Selain itu, pemerintah mendorong pembiayaan berbasis ekosistem melalui KUR klaster atau KUR khusus. Skema ini menyalurkan kredit kepada sektor yang terhubung dalam rantai pasok terstruktur, sehingga risiko kredit dapat dibagi, dikelola, dan dimitigasi secara kolektif. Dengan pendekatan tersebut, lembaga keuangan memiliki keyakinan lebih tinggi untuk menyalurkan pinjaman.

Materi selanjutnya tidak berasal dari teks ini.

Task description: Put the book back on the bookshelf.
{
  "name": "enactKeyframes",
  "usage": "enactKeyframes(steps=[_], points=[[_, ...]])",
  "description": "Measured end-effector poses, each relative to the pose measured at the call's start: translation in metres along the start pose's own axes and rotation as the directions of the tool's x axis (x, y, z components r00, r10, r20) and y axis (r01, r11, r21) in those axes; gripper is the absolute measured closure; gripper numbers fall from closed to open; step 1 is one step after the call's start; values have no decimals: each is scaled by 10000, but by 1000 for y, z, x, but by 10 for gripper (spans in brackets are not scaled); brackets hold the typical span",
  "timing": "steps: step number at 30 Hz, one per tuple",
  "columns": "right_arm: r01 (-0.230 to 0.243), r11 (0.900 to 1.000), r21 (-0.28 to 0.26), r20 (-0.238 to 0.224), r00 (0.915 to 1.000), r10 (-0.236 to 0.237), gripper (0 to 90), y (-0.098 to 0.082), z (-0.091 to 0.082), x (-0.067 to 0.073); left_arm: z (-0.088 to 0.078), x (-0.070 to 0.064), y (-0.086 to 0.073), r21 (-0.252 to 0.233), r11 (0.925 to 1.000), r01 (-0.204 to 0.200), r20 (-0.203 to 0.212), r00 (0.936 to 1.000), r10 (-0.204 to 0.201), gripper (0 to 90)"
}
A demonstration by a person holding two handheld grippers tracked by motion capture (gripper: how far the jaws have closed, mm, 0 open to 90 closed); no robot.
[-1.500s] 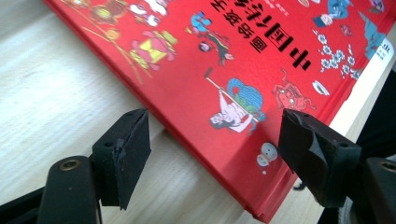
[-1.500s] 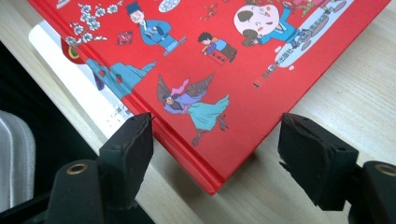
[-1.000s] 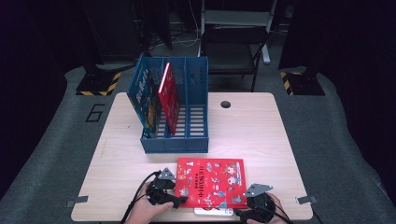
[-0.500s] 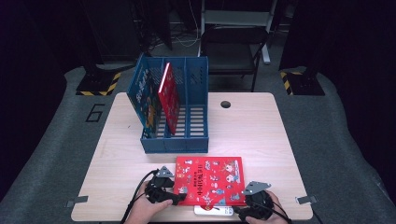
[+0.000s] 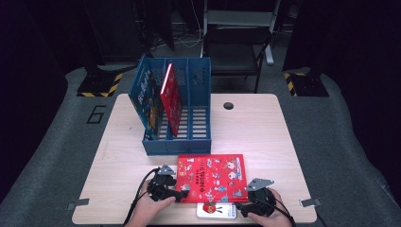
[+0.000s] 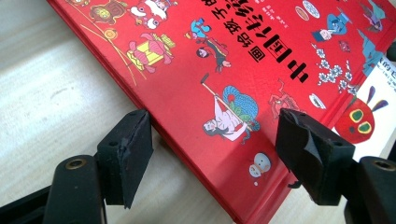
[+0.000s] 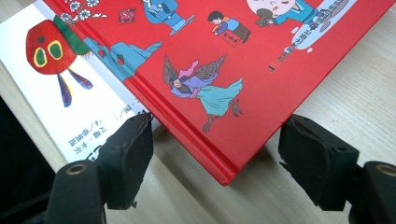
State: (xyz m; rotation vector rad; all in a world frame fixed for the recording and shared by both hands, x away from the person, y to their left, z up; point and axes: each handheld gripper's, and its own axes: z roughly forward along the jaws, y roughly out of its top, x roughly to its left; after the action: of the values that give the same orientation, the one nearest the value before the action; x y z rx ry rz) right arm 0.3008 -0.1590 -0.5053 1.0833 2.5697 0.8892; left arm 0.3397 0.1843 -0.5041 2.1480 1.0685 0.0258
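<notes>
Dark room, pale wood surface. Red book lies flat at 6 o'clock, atop a white book. Left hand-held gripper and right hand-held gripper straddle its near corners, jaws just been closing, book between them, not yet clenched. Blue file rack at 12.

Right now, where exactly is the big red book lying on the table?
In the high view, the red book lies flat near the table's front edge, just in front of the blue file rack, between the left gripper and right gripper.
</notes>
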Motion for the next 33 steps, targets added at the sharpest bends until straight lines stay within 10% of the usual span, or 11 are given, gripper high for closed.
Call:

Bagus juga menyoroti kerja sama dengan Bursa Efek Indonesia melalui program Rise to IPO, yang berlanjut sejak diluncurkan pada 9 Juli 2025. Program ini mendorong UMKM untuk mempersiapkan diri menjadi perusahaan terbuka. Langkah tersebut dipercaya akan meningkatkan standar tata kelola, praktik finansial yang lebih transparan, hingga manajemen risiko yang lebih baik.
“Ternyata UMKM bisa listing di bursa. Itu kabar baik agar mereka semakin governance,” katanya.
Menurutnya, ketika UMKM berstatus perusahaan terbuka, mekanisme pengawasan pasar modal akan memaksa perbaikan internal yang berdampak pada penurunan risiko kredit di mata perbankan.
Bagus bilang, solusi pendanaan tidak berhenti pada alokasi anggaran besar, namun juga menyangkut kesiapan pelaku usaha dalam mengelola risiko, memperbaiki laporan keuangan, dan meningkatkan kepatuhan administrasi. Pendampingan menyeluruh dinilai menjadi faktor keberhasilan utama agar pembiayaan dapat diterima tanpa mengulang persoalan kredit macet di masa depan.